C’était le moment de reprendre l’initiative, mais pour ce faire, il devait agir tout de suite.

« Lève-toi, » se dit-il à lui-même.

Il se remit sur pied, l’arme au poing et il reprit position dans le renfoncement. À deux mains, il visa la vitre arrière du pickup.

BLAM, BLAM, BLAM, BLAM.

La vitre vola en éclats. Le bruit des coups de feu était assourdissant. Ils retentissaient dans l’allée et dans les rues silencieuses de la ville.
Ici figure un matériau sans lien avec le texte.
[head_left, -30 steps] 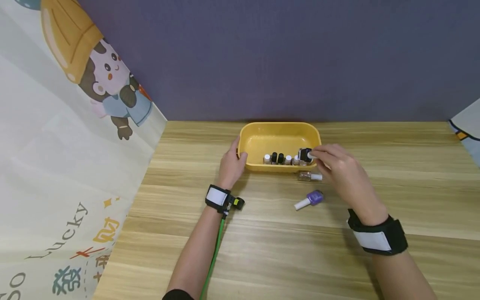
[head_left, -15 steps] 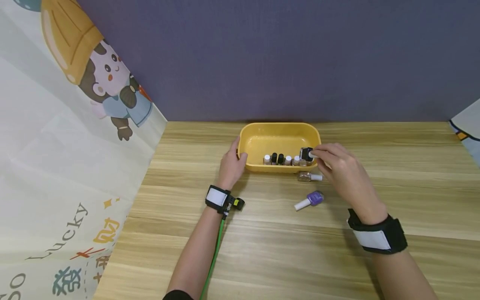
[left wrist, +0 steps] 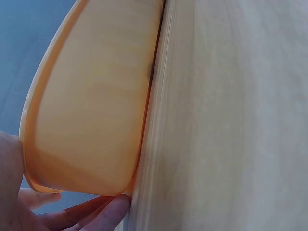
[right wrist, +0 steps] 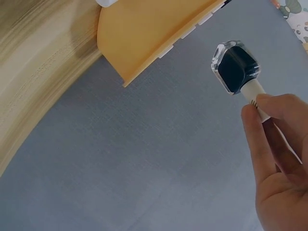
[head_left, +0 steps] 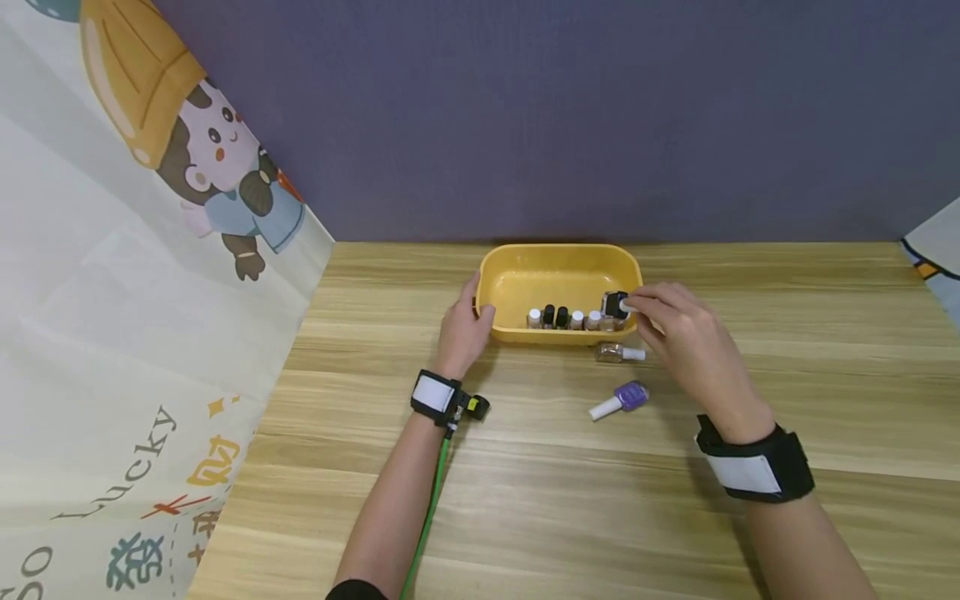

S’il voulait attirer l’attention, et c’était ce qu’il voulait, ça allait sûrement être suffisant.

Les pneus du pickup crissèrent sur les pavés. Le chauffeur essayait de se débarrasser de la benne à ordures.

Le passager – l’homme à la mitraillette – utilisa la crosse de son arme pour faire voler en éclats ce qui restait de la vitre arrière. Il allait essayer de tirer sur Luke.

Parfait.

BLAM.

Luke l’abattit d’une balle en plein milieu du front.

L’homme s’écroula, la tête pendant par la vitre arrière, et il lâcha son arme qui tomba à l’arrière du pickup.

Le pickup patina de côté, la calandre glissa le long du mur, et le côté conducteur se retrouva face à Luke. Luke avait bien l’intention d’abattre le chauffeur s’il le pouvait, mais sans le tuer. Il voulait le garder vivant pour répondre à quelques questions.

Mais le chauffeur était prudent – bien plus prudent que son ami. Sa vitre avait volé en éclats sous l’impact de la collision avec la benne, mais il s’était baissé pour éviter que Luke puisse le prendre en ligne de mire.

BLAM, BLAM, BLAM.

Luke tira trois balles dans la portière. Il y eut un bruit creux, métallique, au moment où les balles traversèrent le métal. Le chauffeur hurla. Il avait été touché.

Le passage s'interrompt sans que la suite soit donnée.